On July 30, 2019, a federal district court in Montana invalidated Revenue Procedure 2018-38, which, last year, changed the long-standing general rule requiring exempt organizations to identify their larger donors to the IRS. The Rev. Proc. provided that organizations exempt from tax under IRC Sec. 501(a), other than those described in IRC Sec. 501(c)(3), were no longer required to provide the names and addresses of their contributors on Schedule B of Forms 990 or 990-EZ. (The Rev. Proc. did not affect the disclosure obligations of political organizations described in IRC Sec. 527.) In effect, the Rev. Proc. meant that IRC Sec. 501(c)(4) and IRC Sec. 501(c)(6) organizations (among others), which often make expenditures to influence candidate elections, would no longer have to identify their significant donors to the IRS. (Although Form 990 is generally a public document, the donor-identifying information on Schedule B is not public information. The IRS is prohibited from releasing it when responding to a public request for a copy of an organization’s Form 990, and the organization is permitted to redact donor-identifying information from its own public-disclosure copies.)
The case was brought on behalf of the states of Montana (the named plaintiff, Steve Bullock, is the Governor) and New Jersey, both of which said they rely on Form 990 data, including Schedule B, to enforce their own tax and charitable solicitation laws. After finding that the states had standing to challenge the rule change, the court invalidated the Rev. Proc. because the IRS did not follow the notice and public comment requirements of the Administrative Procedure Act (“APA”) before changing the long-standing disclosure rule.
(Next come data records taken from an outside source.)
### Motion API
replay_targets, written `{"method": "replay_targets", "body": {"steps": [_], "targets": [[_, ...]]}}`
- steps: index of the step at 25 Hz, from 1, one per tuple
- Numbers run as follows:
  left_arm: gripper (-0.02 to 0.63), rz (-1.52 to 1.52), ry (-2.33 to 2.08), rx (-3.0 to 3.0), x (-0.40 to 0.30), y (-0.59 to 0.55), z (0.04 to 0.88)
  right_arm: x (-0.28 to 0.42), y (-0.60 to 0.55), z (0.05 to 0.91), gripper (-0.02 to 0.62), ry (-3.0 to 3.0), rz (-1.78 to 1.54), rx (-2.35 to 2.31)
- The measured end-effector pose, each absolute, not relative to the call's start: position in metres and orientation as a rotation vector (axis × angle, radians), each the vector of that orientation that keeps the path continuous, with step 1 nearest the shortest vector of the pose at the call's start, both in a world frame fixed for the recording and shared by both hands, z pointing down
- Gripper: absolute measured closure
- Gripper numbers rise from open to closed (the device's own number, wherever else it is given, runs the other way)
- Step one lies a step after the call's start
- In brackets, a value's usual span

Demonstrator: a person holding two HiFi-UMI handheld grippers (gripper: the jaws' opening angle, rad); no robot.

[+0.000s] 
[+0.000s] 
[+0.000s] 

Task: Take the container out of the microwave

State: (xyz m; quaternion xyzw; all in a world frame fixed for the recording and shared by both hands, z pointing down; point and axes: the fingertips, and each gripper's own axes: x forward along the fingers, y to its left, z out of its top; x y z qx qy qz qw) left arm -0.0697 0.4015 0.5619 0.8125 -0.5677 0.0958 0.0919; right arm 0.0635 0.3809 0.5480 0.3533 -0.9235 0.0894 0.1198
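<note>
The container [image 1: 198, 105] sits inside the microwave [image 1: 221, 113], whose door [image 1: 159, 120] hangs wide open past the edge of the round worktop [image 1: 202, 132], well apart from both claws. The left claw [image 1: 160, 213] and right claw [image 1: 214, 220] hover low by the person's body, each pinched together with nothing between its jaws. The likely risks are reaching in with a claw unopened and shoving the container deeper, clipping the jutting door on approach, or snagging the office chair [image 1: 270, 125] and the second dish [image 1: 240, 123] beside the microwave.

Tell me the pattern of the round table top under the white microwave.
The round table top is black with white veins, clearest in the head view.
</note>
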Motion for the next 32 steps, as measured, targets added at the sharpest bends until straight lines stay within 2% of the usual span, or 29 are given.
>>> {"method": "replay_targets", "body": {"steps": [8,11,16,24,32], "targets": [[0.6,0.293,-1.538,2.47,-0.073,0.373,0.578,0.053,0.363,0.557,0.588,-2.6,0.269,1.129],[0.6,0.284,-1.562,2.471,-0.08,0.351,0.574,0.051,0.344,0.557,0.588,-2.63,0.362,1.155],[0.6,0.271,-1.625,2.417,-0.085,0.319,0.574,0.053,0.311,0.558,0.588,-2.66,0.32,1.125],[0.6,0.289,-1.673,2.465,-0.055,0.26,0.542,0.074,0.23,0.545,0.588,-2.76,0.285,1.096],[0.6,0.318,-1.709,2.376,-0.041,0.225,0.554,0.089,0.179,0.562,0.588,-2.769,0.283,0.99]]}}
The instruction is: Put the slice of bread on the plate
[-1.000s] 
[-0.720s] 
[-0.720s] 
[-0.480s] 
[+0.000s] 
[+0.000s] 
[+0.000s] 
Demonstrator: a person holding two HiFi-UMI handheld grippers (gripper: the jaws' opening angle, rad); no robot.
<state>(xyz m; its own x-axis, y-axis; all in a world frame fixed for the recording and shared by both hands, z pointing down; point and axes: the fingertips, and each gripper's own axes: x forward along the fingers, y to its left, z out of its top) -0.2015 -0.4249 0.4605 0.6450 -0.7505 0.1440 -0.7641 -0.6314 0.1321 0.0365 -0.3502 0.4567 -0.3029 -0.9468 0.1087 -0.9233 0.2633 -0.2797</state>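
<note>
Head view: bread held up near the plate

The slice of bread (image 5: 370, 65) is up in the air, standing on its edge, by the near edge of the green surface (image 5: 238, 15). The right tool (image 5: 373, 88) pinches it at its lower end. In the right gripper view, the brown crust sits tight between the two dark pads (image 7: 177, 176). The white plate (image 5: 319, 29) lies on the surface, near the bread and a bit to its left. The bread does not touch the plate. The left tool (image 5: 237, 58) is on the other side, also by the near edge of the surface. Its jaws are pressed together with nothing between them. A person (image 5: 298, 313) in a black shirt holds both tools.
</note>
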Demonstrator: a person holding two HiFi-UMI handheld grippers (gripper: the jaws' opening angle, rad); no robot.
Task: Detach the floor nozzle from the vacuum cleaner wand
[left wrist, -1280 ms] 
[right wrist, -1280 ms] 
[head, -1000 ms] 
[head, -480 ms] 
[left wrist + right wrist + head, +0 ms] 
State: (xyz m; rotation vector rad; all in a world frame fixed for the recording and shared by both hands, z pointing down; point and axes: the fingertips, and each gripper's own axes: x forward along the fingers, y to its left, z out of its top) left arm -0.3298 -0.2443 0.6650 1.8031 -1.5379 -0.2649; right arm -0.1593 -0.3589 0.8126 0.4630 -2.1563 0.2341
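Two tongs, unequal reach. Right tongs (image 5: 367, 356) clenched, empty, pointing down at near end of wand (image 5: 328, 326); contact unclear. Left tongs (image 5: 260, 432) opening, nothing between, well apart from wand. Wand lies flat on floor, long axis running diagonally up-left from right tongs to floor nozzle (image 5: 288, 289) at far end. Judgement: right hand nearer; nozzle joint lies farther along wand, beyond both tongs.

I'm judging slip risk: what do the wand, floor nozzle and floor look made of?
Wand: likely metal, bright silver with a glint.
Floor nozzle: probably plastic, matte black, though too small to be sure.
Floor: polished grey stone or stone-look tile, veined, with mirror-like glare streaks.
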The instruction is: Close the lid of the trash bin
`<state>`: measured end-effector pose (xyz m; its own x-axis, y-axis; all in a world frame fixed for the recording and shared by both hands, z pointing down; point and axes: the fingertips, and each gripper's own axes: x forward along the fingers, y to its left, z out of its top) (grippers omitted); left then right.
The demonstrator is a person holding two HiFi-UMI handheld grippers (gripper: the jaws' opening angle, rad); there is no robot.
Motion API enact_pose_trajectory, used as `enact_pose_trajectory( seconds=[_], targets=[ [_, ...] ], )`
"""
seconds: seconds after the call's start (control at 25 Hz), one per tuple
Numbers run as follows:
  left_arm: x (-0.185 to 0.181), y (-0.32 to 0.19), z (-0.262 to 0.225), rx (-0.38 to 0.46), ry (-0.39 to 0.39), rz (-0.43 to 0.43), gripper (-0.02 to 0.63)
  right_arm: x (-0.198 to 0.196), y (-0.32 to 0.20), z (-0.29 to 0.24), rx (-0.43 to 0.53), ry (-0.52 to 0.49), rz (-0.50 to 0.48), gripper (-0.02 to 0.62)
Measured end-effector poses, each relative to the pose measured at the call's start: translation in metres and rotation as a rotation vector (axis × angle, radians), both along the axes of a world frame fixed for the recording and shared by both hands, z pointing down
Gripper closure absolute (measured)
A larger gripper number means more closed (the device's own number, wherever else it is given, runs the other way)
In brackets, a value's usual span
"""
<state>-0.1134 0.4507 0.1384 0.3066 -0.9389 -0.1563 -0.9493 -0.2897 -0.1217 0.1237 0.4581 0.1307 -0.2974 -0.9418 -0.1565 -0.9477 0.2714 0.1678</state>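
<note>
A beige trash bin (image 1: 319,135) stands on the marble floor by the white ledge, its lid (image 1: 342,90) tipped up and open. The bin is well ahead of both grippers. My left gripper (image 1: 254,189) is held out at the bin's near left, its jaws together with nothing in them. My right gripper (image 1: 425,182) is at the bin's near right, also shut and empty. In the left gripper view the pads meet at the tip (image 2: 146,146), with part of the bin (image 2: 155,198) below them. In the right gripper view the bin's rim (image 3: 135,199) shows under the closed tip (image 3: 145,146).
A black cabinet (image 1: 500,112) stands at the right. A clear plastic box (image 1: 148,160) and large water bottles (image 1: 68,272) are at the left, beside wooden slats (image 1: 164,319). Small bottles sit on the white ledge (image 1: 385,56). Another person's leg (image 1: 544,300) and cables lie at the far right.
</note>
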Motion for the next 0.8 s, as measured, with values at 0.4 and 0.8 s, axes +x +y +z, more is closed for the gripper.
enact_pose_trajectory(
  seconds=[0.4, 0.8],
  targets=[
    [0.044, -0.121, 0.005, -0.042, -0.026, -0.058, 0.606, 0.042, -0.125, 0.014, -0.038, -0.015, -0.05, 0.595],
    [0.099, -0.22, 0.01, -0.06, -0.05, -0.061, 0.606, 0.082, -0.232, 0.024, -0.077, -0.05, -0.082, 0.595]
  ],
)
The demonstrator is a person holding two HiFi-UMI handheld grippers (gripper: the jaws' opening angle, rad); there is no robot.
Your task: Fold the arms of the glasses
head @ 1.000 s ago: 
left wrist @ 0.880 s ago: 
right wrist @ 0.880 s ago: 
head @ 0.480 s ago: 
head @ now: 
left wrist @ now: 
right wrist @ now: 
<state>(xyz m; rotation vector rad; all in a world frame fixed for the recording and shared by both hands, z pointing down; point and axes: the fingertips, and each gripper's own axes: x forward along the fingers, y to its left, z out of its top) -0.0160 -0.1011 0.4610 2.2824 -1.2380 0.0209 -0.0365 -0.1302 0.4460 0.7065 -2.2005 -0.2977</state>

It is not yet clear how the IRS will respond to the ruling. The IRS could appeal the decision, or, since the opinion found fault with IRS’s procedures rather than with the merits of the Rev. Proc., the IRS might attempt to adopt the same rule after following the APA, including an opportunity for public comment.
One interesting twist for filing organizations is that the instructions accompanying the 2018 Schedule B follow the Rev. Proc., telling non-501(c)(3) filers that they do not have to provide donor-identifying information, so organizations that have already filed their 2018 returns may not have included the information. (In keeping with the Rev. Proc., however, the instructions make clear that these organizations do have to maintain this information in their files.) Other organizations affected by the Rev. Proc. and the ruling may not yet have filed their 2018 returns. The court did not address whether filers that have already submitted Form 990 without donor-identifying information on Schedule B, in accordance with the Rev. Proc. and the 2018 instructions, must amend their returns, or whether organizations that have not yet filed their 2018 returns but do so before the opportunity for appeal has passed must provide the information.
We will continue to follow this issue to see whether the IRS appeals the ruling, provides notice of a proposed rule change, or issues any guidance to filers.